The recent sale of George Rickey's sculpture, "L's -- One Up One Down Excentric" outside the National Steel Center on Stanwix Street downtown caused a great deal of concern about the fate of remaining pieces of privately-owned artwork on public display throughout Pittsburgh. Rightfully so as time and time again across the country, art in public places are sold and moved to private locations far away from the originally intended site. The concern about the future of public art in Pittsburgh is so great that according to Next City Mayor Peduto is investigating how to safeguard public art by creating an inventory and reaching out to the owners for more permanent assurances that everything will remain in place.
This is a fantastic step towards protecting the cultural expression so integrated into our urban fabric and closely parallels how our City's preservation ordinance works. When a building (or more aptly in this case, an object) is designated it enjoys a degree of protection in that proposed changes would need to be first considered by the Historic Review Commission through a public forum. This includes reviewing potential moves.

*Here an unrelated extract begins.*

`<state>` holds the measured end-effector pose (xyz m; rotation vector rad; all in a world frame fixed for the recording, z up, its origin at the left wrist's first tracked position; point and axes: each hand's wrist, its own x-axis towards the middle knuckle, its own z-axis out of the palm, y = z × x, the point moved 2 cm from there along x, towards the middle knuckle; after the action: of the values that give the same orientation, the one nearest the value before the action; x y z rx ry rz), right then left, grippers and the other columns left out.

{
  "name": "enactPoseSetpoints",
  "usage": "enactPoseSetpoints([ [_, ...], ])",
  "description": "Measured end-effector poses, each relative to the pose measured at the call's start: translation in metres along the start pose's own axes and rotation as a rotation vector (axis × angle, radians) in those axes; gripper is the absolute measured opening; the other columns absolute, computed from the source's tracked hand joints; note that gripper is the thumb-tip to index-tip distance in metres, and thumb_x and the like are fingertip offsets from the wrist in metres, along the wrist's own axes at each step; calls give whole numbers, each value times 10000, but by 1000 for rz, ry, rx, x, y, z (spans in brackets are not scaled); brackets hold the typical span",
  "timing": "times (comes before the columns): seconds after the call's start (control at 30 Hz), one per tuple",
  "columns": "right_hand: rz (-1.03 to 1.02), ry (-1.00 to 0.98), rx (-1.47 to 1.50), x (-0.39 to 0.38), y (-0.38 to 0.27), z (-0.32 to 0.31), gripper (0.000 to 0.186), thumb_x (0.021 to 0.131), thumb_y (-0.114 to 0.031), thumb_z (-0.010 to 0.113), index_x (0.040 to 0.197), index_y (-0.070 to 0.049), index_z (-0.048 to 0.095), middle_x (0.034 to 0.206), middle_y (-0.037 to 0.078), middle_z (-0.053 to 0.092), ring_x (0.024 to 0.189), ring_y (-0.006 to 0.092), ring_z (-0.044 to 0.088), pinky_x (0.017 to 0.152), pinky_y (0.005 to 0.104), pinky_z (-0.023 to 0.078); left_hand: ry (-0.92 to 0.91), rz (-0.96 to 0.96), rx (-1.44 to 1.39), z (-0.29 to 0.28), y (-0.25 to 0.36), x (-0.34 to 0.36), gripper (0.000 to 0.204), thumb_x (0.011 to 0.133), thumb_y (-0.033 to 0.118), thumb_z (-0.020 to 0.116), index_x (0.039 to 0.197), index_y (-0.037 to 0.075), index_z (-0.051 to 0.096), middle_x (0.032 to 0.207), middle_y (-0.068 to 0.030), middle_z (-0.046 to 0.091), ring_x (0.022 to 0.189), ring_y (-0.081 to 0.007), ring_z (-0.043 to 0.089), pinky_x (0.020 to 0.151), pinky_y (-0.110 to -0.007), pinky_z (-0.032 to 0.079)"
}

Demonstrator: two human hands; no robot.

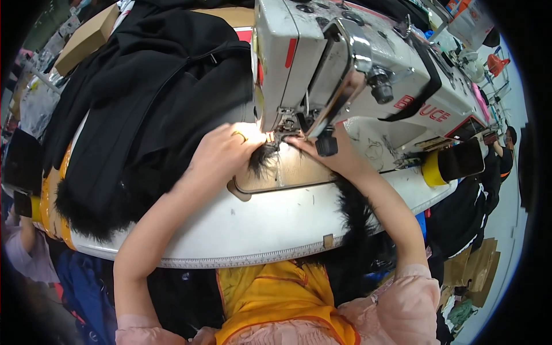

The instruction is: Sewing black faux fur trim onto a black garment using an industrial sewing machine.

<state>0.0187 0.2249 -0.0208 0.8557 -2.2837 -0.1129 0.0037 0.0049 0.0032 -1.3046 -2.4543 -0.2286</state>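
My left hand point(224, 149), with a yellow ring, is closed on black fur trim point(262, 161) just left of the lit presser foot point(286, 129) of a white sewing machine point(287, 52). My right hand point(339, 152) sits right of the needle area, partly behind the machine's metal parts and knob, its fingers reaching the fur at the foot; their grip is unclear. A loose strand of black fur point(356, 213) hangs below my right wrist. Black garments point(144, 86) with fur edging lie heaped to my left.
The white table point(270, 224) has a ruler along its curved front edge. A cardboard box point(86, 37) is at the back left, a yellow-and-black holder point(437, 167) at the right. Another person's arm point(26, 233) shows at far left; a person point(506, 146) is at far right.
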Motion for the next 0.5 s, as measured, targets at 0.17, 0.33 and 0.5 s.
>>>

And this process can - and has - been applied to pieces of publicly-accessible art. Moretti's Horse Tammer Sculptures and Welcome Sculptures both enjoy protection as designated historic objects. Earlier this year a nomination was also submitted for the stained glass windows in former St. George Church as they are in danger of being removed from the former church and shipped outside of Pittsburgh. Other pieces of art like the USS Maine Memorial, Civil War Memorial, and Hamilton Battery Memorial also enjoy protection through Allegheny Commons' designation as a City Historic Site.
With a system already in place to safeguard public-facing art, it makes sense to expand upon it and protect pieces of art that are privately owned but publicly visible and have historical significance. The example that comes immediately to mind is the (former) Kaufmann's clock (featured above). Originally designed to rest atop a pole, it was later incorporated into the facade of Kaufmanns' in 1913 and remains one of the most recognized pieces of private art on public display in the City. The Clock has always been privately owned (from Kaufmann to Macy's to, now, Core Development) but was always intended for public display and to shape the street corner below. It is an iconic piece of history that helps define what makes Pittsburgh, "Pittsburgh". Similarly, Max Kohler's Lions (1871) that adorn the Dollar Savings Bank at Fourth & Smithfield have played such an important role in identifying that space they were recently replaced with near-identical replicas. Both have remained part of our city scape through the good hospices of the owners but a historic designation would ensure they will remain so for generations to come.
Later this summer Preservation Pittsburgh hopes to add to the list of historically-designated pieces of art in the City by nominating the Catahecassa Monument in Schenley Park as part of our initiative to recognize the systems of springs around Pittsburgh. We hope that Mayor Peduto will give serious consideration to help expand the number of historically-designated art objects in the City through his safeguarding efforts over the next few months.